Он крепко держит ее ладонь двумя руками и целует, долго не отрывается. Она знает его губы, как свои, и пугается. Он обнимает ее лицо ладонями и снова целует, потом снимает сюртук, бормочет, что не успел принять ванну. Он задвигает шторы и закрывает замок. Дорога и свобода снова сделали его молодым, говорит он. Или ей это чудится, слова доносятся к ней из-за занавеси волос, из которых уже вынуты шпильки, а потом он бережно расстегивает, развязывает, разнимает крючки, обводит ладонью линии ее тела на постели, берет ее медленно и деловито, как всегда, и она привычно отвечает, пространство между ними заполняется яростной близостью, вопреки образам, стоящим перед ее закрытыми газами. Они уже несколько месяцев не были близки, и теперь она понимает, что его, возможно, сдерживала забота о ее здоровье. Как она могла предположить иное?
Наконец он засыпает на несколько минут у нее на плече — усталый, удивительно молодой мужчина с растущим счетом в банке, мужчина, ненадолго сбежавшей от своей жизни и севший в поезд, чтобы оказаться рядом с ней.
Уважаемый мсье Робинсон!
Прошу извинить за это письмо от незнакомого человека. Я — психиатр, работаю сейчас в Вашингтоне. Среди моих пациентов известный американский художник. Его случай довольно необычен, в числе прочих нарушений он страдает манией, относящейся к французской импрессионистке Беатрис де Клерваль. Мне стало известно, что вы связаны с ней как в профессиональном, так и в личном плане, и что у вас находятся ее работы, в том числе полотно, известное как «Похищение лебедя».
Не позволите ли вы нанести вам короткий визит в следующем месяце? Я с благодарностью принял бы любые новые сведения о ее жизни и работах. Они могут оказаться очень важны для лечения моего одаренного пациента. Пожалуйста, дайте мне знать, если вам это будет удобно.
Искренне ваш,
Эндрю Марлоу.Глава 93
МАРЛОУ
Отчасти, чтобы отвлечься от своих видений, отчасти, чтобы проверить, чем он занят, я нанес Роберту внеочередной визит. В то утро, в пятницу, я застал его перед принесенным мною мольбертом. Для меня неделя выдалась длинной, и я плохо спал. Мне хотелось бы, чтобы Мэри чаще навещала меня, с ней я всегда хорошо отдыхал. Я, как обычно, подумал о ней, входя в комнату Роберта. На самом деле я удивлялся, как он, глядя на меня, не видит моих секретов, и это напомнило мне, как мало я о нем знаю.

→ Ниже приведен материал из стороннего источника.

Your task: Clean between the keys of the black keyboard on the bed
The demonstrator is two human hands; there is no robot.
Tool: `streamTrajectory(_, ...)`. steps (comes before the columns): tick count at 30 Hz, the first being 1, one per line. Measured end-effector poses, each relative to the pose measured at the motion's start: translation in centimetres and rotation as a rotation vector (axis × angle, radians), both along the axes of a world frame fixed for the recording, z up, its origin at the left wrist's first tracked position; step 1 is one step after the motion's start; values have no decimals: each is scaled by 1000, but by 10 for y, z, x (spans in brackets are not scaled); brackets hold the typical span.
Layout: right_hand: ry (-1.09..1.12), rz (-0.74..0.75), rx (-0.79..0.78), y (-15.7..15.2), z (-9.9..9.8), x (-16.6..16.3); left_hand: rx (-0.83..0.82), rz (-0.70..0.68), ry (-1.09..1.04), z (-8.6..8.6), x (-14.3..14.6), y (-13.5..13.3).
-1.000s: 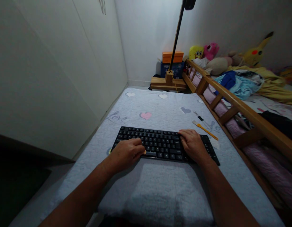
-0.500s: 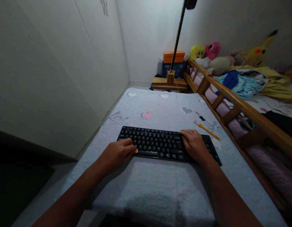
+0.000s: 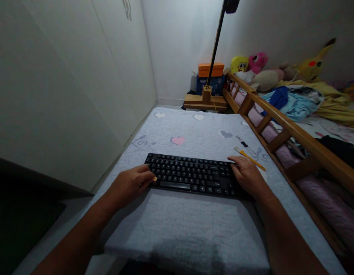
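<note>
Keyboard [image 3: 184, 173], left hand [image 3: 131, 182] curled narrow at left edge, right hand [image 3: 248, 175] over right end, grips unclear, cloth [image 3: 198, 130] spreading beyond.

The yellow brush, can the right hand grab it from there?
Probably yes: the right hand is at the keyboard, with the yellow brush just beyond it and nothing seeming to block the way.

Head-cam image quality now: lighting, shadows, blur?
Head view: dim overall, near-black at lower left; back wall brightest around the black pole. Head view: soft shadows on the pale cloth, darkest at its near edge; keyboard outline clear, key legends too small to read.
</note>
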State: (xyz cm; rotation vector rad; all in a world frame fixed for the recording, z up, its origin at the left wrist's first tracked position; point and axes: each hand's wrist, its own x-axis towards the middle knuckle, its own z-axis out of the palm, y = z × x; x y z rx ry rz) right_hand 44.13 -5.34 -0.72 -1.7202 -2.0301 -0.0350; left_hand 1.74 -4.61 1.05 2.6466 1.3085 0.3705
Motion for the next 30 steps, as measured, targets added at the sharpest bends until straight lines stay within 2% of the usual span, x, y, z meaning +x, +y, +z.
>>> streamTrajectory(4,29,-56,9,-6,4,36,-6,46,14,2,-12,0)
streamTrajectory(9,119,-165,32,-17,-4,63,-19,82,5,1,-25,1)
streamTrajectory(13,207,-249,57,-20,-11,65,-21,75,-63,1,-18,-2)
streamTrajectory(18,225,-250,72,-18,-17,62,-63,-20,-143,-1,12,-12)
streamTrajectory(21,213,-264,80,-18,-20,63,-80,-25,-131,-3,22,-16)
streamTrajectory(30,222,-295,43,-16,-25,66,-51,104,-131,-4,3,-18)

Я не мог рассмотреть бьющейся в нем жизни в его застиранной старой одежде, в его потертой желтой рубахе и измазанных краской брюках, в закатанных рукавах, открывающих руки, и загорелом лице, в его буйных волосах с серебряными нитями. Я не видел его даже сквозь покрасневшие усталые глаза, обращенные на меня. Как я мог отпустить его, зная так мало? А если отпущу, как я смогу отделаться от мыслей о его любви к женщине, умершей в 1910 году?

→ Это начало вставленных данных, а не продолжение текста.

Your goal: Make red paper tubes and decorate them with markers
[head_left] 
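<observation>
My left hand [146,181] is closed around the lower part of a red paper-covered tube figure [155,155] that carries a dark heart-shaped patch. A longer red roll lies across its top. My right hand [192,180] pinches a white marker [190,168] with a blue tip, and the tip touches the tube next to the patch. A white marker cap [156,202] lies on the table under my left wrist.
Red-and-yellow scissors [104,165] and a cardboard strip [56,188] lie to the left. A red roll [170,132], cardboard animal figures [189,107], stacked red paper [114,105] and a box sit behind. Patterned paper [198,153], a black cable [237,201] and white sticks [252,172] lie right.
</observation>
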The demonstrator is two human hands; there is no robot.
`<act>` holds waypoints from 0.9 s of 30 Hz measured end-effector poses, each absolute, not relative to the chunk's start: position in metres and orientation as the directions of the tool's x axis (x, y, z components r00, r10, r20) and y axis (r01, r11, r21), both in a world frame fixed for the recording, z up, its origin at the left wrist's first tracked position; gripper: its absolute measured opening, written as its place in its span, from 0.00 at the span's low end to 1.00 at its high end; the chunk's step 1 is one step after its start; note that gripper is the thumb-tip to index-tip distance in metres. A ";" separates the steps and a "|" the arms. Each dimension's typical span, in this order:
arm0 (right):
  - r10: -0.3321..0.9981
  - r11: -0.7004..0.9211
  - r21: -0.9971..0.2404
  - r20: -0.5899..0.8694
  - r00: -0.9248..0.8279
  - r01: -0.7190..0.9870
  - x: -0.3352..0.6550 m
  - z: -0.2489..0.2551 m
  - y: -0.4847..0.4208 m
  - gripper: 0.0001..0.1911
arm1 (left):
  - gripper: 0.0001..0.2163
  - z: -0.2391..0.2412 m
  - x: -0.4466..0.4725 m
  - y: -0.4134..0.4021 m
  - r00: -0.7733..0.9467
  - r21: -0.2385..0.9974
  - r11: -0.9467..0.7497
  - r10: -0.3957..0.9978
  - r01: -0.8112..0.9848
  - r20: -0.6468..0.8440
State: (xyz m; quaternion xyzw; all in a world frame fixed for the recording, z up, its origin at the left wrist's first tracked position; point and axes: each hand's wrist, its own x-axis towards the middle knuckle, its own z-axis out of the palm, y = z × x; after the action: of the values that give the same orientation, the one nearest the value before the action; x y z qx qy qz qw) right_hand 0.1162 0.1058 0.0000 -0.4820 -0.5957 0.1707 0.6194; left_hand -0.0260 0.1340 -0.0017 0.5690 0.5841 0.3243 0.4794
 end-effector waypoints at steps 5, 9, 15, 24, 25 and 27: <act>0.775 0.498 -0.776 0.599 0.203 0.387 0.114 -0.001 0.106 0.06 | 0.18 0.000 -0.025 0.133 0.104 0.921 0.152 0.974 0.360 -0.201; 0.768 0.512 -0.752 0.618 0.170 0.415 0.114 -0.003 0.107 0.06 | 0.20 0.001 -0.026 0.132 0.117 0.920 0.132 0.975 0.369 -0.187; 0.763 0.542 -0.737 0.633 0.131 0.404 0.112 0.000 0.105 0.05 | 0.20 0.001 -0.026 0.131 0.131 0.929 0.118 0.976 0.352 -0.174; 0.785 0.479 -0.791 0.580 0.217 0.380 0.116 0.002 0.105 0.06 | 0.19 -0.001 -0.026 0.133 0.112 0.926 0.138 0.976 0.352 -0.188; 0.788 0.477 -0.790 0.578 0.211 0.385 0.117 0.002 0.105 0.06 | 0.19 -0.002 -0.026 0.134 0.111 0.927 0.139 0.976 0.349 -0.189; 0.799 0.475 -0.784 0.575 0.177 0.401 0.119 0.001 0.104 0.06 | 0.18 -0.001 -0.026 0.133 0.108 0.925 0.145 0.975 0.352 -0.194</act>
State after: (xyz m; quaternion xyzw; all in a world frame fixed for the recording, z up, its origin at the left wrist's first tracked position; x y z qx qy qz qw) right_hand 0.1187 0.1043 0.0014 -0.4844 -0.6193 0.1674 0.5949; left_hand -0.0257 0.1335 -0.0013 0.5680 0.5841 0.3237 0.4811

Сегодня он писал ее — никаких сюрпризов, — и я сел в кресло в углу и стал смотреть. Он не отвернул от меня мольберт. Я решил, что из своеобразной гордости, той же, что заставляла его молчать. Лица еще не было, он набрасывал розовый тон халата, черную софу, на которой она сидела. Его искусство сказывается и в этой способности писать без натуры, — подумал я. Может быть, это один из ее даров ему?